**EXERCISE DETAILS:** Copy every line in the listing that contains "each".

**RECORDS FOR PROCESSING:**
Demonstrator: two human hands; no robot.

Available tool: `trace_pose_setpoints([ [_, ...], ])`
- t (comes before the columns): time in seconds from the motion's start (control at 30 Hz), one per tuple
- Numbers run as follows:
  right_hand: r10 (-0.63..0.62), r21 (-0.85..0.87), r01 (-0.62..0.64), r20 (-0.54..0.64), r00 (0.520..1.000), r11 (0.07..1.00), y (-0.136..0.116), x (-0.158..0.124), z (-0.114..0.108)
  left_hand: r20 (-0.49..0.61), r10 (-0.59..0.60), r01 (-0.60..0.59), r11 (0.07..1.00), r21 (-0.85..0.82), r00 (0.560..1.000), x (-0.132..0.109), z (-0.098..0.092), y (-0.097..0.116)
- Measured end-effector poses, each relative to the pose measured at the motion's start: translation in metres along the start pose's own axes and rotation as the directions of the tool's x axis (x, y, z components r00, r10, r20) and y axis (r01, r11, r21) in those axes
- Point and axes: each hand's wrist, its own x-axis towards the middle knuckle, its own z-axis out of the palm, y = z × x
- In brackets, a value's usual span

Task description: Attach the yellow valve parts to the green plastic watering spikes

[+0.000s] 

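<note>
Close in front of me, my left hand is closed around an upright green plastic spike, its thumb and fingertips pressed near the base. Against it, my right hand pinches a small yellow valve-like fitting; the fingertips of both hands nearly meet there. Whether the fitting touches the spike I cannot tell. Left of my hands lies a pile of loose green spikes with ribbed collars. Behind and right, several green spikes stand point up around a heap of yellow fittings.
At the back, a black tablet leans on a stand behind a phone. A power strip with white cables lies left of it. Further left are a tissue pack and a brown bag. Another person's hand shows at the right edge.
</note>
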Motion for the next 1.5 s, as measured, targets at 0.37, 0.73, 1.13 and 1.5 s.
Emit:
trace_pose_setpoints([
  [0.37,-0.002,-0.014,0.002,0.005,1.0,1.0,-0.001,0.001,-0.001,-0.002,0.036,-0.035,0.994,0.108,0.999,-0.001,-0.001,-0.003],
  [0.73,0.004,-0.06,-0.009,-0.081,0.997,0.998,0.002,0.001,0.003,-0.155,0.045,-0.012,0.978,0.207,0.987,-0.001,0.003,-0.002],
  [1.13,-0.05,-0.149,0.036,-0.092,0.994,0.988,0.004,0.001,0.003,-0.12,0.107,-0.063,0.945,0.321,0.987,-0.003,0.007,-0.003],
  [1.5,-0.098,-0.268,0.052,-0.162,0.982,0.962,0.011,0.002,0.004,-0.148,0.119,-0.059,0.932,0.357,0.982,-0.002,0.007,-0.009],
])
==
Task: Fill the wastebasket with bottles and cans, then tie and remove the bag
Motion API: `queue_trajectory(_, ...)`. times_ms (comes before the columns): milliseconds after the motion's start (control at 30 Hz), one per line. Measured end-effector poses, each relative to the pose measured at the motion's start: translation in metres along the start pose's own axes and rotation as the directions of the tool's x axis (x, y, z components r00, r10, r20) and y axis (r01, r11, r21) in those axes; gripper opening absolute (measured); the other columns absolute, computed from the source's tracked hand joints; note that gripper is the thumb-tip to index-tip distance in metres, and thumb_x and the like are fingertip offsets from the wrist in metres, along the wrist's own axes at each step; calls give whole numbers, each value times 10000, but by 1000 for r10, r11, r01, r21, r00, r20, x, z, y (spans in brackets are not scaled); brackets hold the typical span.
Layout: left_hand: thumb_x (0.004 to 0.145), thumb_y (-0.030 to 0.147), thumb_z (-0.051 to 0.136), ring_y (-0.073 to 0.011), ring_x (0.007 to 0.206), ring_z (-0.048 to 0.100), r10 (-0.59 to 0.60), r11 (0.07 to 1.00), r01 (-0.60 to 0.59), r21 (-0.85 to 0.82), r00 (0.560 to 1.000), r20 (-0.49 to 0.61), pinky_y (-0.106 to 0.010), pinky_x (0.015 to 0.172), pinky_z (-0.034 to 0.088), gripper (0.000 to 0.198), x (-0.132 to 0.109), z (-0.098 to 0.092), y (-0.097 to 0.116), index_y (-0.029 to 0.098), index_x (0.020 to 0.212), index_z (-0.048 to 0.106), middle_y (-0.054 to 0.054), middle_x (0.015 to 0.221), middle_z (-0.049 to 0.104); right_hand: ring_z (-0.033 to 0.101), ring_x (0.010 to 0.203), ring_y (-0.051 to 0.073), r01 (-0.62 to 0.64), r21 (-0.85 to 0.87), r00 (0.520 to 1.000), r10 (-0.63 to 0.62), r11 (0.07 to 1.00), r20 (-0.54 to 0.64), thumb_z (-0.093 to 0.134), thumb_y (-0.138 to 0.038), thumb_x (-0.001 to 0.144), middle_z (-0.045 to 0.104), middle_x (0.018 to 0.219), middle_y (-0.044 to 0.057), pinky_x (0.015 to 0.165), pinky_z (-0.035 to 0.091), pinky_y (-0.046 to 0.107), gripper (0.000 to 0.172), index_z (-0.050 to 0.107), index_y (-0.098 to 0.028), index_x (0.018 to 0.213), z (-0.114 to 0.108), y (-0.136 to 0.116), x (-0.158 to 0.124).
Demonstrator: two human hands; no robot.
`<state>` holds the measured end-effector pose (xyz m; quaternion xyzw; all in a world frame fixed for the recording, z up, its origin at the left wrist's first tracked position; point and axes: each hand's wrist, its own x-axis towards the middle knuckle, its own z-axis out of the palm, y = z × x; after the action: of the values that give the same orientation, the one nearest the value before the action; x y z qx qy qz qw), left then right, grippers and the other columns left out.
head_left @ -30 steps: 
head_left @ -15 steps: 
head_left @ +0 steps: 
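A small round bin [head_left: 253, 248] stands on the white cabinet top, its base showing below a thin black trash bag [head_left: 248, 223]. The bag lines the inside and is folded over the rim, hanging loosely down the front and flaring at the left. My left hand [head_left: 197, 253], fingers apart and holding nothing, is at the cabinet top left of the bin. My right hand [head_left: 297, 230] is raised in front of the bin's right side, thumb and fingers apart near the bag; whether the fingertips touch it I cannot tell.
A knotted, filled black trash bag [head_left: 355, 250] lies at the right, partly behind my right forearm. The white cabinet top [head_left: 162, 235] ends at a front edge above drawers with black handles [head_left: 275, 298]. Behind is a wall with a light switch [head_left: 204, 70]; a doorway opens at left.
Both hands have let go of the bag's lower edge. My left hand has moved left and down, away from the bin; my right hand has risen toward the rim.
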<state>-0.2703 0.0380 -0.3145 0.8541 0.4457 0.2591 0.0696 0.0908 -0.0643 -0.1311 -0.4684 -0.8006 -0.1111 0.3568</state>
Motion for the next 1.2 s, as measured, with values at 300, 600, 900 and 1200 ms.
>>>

**EXERCISE RESULT:**
- Measured end-effector poses, each relative to the pose measured at the motion's start: translation in metres along the start pose's own axes and rotation as the directions of the tool's x axis (x, y, z components r00, r10, r20) and y axis (r01, r11, r21) in those axes
- Point and axes: each hand's wrist, its own x-axis towards the middle knuckle, its own z-axis out of the palm, y = z × x
Motion API: `queue_trajectory(_, ...)`. times_ms (comes before the columns): milliseconds after the motion's start (control at 30 Hz), one per line. Measured end-effector poses, each relative to the pose measured at the motion's start: translation in metres along the start pose's own axes and rotation as the directions of the tool's x axis (x, y, z components r00, r10, r20) and y axis (r01, r11, r21) in those axes; gripper opening absolute (measured); the other columns absolute, computed from the source's tracked hand joints; note that gripper is the thumb-tip to index-tip distance in metres, and thumb_x and the like are fingertip offsets from the wrist in metres, along the wrist's own axes at each step; calls give whole numbers, each value times 10000, but by 1000 for r10, r11, r01, r21, r00, r20, x, z, y (spans in brackets are not scaled); brackets hold the typical span.
`<state>` holds the measured end-effector pose (xyz m; quaternion xyzw; all in a world frame fixed for the recording, z up, its origin at the left wrist's first tracked position; point and axes: each hand's wrist, its own x-axis towards the middle knuckle, its own z-axis out of the palm, y = z × x; after the action: of the values that give the same orientation, the one nearest the value before the action; x y z qx qy qz qw), left then right, grippers and the other columns left out.

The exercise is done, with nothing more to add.